Thursday, June 28, 2007

stop colding me out

Its another cold morning and everyone is worried about their toes. Its not that my toes don't count, its just that it is winter and of course they are gonna be cold. And truth be told, its not that cold. It is refreshing. Although, I admit, the way the wind was kicking up something terrible last night was nothing I would have wanted to be out and about in. But this cold is not really up to scratch (meaning it doesn't compete with NEOH winters) and as I have recently had a taste of proper snow, there is nothing here to get excited about, not even cold toes.

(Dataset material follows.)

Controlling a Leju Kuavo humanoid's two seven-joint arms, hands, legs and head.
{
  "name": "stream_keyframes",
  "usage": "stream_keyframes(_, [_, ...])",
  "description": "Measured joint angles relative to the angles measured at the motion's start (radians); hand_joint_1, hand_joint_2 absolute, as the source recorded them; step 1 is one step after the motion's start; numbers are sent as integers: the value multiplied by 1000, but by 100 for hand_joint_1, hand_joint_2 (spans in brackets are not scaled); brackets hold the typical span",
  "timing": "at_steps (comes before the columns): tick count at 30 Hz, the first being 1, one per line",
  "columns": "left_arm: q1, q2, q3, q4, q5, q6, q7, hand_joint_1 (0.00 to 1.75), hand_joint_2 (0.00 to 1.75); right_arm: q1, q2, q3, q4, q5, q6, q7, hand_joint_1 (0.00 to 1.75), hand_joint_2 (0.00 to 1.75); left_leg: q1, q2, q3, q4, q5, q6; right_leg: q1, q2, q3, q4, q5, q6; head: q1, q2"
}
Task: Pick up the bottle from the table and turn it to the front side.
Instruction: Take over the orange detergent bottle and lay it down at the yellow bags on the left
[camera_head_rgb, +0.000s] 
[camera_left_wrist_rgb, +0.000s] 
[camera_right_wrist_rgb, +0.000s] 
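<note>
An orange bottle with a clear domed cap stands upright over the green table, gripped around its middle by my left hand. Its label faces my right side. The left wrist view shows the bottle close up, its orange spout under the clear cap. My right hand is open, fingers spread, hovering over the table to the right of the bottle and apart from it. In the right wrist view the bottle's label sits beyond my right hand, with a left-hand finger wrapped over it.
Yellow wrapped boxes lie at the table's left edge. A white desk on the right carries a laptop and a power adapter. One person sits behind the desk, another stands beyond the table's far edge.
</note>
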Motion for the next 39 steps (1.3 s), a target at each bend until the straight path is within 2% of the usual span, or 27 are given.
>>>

What is exciting is moving in to my new place in a weeks time. We all know by now that I love lists and organising them and making them so complicated I need more than one spreadsheet to accomplish the task of organisation. Then there is prioritising, and crossing completed tasks off my lists and then cross referencing them and delegation and educated decision making. Its all too wonderful. So what a move entails is a lot of list making and all related tasks. I should be in my element and I am, truly. Only, I can hardly say that list girl is on the ball. List girl is not working off a list, she has not made up complex spreadsheets, she is pretending that the move is not the scary or list deserving.

List girl is for some reason spending way too much time worried about the fact that she does not have a bread knife. This is not a train smash. This is not even cold toes in winter. No one really NEEDS a bread knife. I mean, they are nice to have and when you get to a certain point in your life, it is kind of assumed that you will own something called a bread knife, but it is not a necessity, ya know. Trouble is, I thought I was at the point in my life where I would be expected to have a bread knife. I have plenty of tableware & servingware & linens for entertaining only, so surely I should have a bread knife. But I don't. Not even an old one. I am now trying to figure out why I don't just go and buy one. Not an expensive one, mind you, just your average run of the mill Woolies brand bread knife. Its not something that will break the bank (okay, maybe it will mine), but truly, I could pay more for medication to make me sleep at night instead of worrying about silly things like bread knives.

Bread knives and cold toes aside, I am excited. I have been eagerly anticipating this move since long before it was coming. I have been waiting for this new beginning, this revolution for far too long and the idea of it all gets me giddy extreme. And perhaps this is why I am not concerned about my toes. I wish I was not concerned about bread knives and I will try my best to listen to the very good advice I received from my son this morning, "Mooooommmm, stop colding me out already!"